# What is being asked:
Scan the entries below for the word "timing". Copy each line that has it.

# Records provided:
○ ○ ○

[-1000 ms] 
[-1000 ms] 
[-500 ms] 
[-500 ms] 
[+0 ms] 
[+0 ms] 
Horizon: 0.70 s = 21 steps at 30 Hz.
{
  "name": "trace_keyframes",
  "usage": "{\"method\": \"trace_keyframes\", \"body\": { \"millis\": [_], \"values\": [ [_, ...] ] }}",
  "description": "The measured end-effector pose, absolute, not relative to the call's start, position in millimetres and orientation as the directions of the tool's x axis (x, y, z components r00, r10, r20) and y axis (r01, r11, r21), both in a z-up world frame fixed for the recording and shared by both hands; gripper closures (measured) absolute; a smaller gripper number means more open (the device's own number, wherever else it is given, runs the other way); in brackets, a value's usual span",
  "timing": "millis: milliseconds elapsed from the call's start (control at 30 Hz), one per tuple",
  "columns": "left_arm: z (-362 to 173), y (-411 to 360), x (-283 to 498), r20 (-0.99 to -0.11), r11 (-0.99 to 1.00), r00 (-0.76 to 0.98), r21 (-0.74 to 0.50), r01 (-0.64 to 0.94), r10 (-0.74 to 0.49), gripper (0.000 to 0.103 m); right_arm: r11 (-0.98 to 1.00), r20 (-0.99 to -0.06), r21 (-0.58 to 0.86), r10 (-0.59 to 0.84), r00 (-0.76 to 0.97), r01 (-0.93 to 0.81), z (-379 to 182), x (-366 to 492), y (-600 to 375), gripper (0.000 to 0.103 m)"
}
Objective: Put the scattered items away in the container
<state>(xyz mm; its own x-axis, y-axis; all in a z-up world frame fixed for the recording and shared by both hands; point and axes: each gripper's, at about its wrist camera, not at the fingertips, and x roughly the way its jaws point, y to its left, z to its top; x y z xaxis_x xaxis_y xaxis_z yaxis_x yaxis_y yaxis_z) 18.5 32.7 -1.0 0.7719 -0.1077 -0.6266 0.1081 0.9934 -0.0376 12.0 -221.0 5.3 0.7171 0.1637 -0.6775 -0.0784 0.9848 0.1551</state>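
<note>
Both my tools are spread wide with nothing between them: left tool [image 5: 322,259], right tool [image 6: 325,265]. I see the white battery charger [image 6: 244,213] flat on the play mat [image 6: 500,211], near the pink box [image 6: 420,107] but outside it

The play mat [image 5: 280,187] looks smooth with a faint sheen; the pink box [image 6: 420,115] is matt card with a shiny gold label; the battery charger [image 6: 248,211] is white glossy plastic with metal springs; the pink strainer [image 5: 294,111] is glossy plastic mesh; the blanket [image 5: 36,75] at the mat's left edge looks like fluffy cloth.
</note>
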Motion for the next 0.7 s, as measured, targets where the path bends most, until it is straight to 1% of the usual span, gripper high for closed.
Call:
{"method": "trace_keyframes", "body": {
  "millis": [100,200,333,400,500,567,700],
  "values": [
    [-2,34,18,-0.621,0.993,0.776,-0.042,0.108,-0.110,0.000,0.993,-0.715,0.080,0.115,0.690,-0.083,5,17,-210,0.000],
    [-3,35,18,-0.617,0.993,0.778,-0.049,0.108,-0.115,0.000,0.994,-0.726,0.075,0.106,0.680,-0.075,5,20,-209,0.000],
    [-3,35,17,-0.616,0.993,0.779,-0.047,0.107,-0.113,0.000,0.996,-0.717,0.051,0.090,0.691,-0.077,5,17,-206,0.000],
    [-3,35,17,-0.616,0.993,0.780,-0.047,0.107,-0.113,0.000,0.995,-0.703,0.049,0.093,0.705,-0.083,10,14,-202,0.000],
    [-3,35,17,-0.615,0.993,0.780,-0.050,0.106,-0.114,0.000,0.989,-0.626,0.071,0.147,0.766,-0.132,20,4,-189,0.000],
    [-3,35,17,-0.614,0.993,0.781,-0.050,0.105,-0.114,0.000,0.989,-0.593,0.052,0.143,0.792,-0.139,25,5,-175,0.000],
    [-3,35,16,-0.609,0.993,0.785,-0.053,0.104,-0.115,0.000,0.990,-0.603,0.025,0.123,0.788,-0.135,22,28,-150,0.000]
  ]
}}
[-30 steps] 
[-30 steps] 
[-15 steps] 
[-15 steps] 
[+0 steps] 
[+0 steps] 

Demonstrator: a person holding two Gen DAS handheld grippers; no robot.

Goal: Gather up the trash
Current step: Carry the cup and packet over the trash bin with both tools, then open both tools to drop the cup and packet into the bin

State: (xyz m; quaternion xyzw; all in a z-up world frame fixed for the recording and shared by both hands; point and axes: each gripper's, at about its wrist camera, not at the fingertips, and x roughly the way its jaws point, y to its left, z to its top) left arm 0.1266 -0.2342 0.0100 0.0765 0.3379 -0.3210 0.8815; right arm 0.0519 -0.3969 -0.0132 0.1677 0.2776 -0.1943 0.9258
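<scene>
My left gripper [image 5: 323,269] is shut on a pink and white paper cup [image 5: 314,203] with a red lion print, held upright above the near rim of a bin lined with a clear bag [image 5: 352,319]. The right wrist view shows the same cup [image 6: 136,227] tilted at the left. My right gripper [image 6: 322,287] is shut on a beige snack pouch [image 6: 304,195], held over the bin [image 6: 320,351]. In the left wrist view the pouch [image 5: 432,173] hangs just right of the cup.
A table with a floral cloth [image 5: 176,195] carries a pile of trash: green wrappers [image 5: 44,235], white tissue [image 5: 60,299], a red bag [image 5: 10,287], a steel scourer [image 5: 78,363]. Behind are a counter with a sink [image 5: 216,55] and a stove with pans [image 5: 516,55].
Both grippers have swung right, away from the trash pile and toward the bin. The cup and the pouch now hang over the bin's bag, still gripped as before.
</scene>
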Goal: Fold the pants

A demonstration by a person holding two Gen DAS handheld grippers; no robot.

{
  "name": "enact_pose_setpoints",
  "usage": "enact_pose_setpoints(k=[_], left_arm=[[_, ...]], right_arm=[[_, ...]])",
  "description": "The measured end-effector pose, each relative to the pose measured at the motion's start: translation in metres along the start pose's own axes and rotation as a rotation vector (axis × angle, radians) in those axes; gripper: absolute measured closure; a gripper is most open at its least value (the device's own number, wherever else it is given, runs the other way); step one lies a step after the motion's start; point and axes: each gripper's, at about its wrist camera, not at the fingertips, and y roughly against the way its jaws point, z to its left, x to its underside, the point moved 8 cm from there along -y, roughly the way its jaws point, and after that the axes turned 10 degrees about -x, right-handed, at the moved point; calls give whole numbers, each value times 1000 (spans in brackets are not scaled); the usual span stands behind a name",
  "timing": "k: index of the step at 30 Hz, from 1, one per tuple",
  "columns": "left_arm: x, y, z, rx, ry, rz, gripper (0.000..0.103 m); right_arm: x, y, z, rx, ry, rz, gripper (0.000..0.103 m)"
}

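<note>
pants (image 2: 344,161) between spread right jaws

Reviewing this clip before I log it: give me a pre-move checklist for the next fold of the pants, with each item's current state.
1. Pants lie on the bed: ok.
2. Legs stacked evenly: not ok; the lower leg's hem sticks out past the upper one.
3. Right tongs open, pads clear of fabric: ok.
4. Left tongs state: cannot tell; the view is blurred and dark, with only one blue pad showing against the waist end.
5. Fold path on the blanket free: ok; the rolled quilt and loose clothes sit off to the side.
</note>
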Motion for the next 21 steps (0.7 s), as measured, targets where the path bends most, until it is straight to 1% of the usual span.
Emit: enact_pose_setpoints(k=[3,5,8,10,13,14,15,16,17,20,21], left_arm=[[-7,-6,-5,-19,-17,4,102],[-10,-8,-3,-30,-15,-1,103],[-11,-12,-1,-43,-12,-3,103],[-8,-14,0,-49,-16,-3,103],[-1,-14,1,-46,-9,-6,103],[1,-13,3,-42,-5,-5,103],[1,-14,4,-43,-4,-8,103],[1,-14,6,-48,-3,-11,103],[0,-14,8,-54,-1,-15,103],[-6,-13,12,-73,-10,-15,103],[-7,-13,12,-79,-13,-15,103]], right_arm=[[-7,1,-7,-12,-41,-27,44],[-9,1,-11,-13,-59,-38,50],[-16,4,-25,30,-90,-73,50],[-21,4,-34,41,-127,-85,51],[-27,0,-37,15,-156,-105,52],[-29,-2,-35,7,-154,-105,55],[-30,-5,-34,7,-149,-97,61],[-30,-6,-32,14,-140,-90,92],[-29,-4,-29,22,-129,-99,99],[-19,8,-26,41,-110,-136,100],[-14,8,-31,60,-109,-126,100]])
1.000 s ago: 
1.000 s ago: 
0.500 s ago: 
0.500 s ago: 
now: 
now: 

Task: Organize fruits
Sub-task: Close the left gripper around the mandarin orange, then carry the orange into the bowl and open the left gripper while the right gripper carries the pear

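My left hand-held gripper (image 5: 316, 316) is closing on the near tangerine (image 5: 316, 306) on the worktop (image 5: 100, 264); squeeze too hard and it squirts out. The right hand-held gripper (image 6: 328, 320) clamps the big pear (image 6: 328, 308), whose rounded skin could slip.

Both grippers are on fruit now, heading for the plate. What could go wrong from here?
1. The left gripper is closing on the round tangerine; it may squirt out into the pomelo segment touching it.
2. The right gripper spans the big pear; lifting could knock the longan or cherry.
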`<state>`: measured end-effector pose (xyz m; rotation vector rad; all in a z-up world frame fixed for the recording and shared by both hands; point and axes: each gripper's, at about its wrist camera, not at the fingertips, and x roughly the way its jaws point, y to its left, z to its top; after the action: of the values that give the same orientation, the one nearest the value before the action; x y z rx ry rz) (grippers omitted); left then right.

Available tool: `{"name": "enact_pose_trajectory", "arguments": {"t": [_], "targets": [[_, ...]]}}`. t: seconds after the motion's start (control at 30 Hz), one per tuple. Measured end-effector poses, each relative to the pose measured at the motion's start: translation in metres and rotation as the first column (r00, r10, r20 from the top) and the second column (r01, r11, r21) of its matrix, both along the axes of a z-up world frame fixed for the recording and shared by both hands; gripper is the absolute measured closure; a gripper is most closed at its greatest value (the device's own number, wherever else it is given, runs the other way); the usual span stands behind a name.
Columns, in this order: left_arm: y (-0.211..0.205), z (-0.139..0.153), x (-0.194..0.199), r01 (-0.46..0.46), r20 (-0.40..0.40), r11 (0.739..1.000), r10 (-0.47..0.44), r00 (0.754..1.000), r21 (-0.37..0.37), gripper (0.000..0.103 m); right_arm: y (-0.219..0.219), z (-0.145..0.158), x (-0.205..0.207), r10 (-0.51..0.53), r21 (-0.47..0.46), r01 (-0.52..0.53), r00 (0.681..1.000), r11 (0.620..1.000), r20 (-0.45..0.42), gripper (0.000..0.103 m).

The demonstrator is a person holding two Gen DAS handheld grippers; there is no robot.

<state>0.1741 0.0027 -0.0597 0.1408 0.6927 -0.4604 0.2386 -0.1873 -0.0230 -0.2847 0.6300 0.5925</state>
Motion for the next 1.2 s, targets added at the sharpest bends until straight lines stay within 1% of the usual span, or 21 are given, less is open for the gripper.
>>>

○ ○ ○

# Expected answer:
  "timing": "millis: milliseconds elapsed from the call's start (control at 30 Hz), one per tuple",
  "timing": "k: index of the step at 30 Hz, from 1, one per tuple",

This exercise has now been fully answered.